The tax-cut legislation also adds $1.5 trillion to federal deficits over the next decade – where are the deficit hawks? And it requires deep cuts in health care, family assistance programs, education, scientific research, infrastructure and more that will leave millions of Americans worse off, especially low and middle-income children.
Because the tax-cut plan favors the wealthy over working people, it is highly unlikely to provide a boost to our economy. The wealthy have so much money right now they do not know what to do with it. Corporations are sitting on huge piles of cash and corporate profits are historically high.

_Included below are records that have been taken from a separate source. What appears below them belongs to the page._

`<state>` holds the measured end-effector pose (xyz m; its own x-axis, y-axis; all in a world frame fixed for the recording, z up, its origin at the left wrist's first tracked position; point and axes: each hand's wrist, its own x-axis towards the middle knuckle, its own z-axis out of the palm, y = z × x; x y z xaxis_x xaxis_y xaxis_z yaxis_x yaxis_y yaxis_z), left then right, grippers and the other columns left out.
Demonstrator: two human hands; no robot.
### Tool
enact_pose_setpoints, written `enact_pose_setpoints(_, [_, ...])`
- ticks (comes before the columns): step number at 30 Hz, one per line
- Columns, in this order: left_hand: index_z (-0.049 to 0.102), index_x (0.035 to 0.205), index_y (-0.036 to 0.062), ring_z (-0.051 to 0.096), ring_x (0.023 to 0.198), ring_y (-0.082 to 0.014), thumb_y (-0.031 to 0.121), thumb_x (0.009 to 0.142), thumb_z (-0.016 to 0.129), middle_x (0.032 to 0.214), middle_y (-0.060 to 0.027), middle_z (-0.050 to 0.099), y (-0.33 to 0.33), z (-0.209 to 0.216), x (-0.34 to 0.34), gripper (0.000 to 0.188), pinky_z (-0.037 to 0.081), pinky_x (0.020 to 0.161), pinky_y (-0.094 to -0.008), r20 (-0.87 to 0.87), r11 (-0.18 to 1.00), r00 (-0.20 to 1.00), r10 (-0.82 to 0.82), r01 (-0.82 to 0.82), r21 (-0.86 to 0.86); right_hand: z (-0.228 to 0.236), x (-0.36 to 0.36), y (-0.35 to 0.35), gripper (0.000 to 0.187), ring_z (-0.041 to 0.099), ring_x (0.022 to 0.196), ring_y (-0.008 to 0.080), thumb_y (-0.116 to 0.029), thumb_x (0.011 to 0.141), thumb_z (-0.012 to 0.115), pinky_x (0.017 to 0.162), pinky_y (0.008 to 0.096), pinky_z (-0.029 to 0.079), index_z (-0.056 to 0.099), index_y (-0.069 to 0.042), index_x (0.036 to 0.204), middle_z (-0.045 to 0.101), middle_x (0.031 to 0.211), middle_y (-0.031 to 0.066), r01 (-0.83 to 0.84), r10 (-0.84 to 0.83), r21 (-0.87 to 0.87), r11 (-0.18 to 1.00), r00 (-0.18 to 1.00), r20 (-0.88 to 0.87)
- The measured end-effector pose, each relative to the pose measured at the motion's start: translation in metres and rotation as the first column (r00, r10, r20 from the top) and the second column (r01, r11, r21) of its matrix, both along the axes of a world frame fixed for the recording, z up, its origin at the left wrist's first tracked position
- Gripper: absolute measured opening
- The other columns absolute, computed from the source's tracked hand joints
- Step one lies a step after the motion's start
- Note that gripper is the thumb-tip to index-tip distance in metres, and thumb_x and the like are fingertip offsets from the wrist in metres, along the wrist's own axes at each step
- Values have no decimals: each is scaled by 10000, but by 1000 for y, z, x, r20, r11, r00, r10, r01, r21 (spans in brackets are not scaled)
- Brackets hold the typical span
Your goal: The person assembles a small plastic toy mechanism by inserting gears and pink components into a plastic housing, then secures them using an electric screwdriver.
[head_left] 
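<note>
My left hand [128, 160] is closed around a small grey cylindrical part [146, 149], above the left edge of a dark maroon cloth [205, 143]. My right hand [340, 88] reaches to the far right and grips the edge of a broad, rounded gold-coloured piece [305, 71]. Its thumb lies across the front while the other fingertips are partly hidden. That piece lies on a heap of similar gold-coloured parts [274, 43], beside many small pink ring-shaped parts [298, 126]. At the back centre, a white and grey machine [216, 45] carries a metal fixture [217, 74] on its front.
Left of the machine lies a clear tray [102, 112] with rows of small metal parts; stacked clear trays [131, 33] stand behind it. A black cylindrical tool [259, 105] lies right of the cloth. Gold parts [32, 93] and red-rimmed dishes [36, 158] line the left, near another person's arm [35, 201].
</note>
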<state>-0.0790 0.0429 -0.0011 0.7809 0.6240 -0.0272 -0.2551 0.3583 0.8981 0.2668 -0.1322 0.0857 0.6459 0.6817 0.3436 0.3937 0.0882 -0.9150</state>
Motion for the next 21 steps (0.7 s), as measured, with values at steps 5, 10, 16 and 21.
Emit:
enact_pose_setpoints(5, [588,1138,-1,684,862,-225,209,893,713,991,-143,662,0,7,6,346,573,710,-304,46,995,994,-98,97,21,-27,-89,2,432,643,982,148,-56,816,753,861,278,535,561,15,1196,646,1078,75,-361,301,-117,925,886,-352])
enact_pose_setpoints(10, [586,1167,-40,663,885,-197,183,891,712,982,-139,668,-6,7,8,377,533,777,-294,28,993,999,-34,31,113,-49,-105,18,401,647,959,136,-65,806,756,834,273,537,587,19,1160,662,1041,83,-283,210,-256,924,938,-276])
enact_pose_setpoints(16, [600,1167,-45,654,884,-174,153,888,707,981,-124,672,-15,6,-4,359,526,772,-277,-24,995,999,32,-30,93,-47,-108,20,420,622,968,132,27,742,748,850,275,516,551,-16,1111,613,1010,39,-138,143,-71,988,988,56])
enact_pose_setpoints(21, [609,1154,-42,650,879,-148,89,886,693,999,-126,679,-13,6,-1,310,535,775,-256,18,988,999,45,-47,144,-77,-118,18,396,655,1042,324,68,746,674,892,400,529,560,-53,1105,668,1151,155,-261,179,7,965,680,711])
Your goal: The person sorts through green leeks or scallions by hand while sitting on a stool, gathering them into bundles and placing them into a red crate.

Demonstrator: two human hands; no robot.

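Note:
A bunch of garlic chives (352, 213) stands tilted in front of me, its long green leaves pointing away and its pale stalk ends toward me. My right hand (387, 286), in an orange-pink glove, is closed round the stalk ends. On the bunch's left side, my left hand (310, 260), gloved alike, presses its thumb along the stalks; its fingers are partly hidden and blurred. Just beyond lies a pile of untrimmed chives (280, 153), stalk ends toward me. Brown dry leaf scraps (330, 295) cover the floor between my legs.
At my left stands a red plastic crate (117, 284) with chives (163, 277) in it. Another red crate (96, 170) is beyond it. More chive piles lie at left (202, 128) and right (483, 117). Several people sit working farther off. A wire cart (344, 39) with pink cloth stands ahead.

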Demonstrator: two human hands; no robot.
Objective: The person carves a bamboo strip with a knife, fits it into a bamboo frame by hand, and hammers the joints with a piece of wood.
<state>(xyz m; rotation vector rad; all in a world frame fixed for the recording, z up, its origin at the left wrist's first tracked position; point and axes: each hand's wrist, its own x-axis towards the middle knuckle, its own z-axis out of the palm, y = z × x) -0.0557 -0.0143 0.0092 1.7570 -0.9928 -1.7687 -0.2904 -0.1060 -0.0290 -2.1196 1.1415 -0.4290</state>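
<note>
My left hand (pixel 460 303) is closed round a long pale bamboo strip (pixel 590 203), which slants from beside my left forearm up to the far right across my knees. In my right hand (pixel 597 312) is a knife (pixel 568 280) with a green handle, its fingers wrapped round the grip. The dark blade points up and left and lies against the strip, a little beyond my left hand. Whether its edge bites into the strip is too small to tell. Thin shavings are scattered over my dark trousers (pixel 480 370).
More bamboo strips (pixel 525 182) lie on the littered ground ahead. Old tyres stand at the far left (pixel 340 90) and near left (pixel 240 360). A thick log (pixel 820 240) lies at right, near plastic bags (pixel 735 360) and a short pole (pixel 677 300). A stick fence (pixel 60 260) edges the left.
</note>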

Meanwhile, wages are growing slowly and the buying power of many Americans can’t generate enough demand to boost business investment and job growth. Instead of being a ticket to growth, exacerbating our nation’s growing wealth and income inequality will only hurt economic growth by lowering investments in human capital and by lowering consumer demand.
While some have argued that because the wealthy pay the most in federal taxes that they should receive the most in tax cuts, this argument holds little water when you look at how economic policy has been rigged in their favor over the last four decades.
For example, the wealthy do not make most of their money from hard work. Instead, they make most of it from making money on assets and from inheriting it. According to the latest Survey of Consumer Finances, the wealthiest 1 percent of Americans inherited just under $1.5 million while most Americans have inherited very little. Meanwhile, the top 1 percent derives over half of their income from returns on invested money (e.g. business profits, rents, capital gains, etc.) while most of us generate almost all of our income by working for a wage or salary.
If Congress is interested in real tax reform that will boost economic growth and help build a stronger middle-class, then they should end offshore tax avoidance, clean up the corporate tax code by getting rid of loopholes, tax wealth like work, reform preferential tax treatment that mostly benefits the wealthy, and target tax cuts to low-income working families, such as expanding the Earned Income Tax Credit that has been highly effective at reducing poverty and increasing employment.
In other words, instead of pushing more money up, they need to give it to the people that will spend it and invest it public goods that working families and business alike count on.
Ted Boettner is the executive director of the West Virginia Center on Budget and Policy, based in Charleston.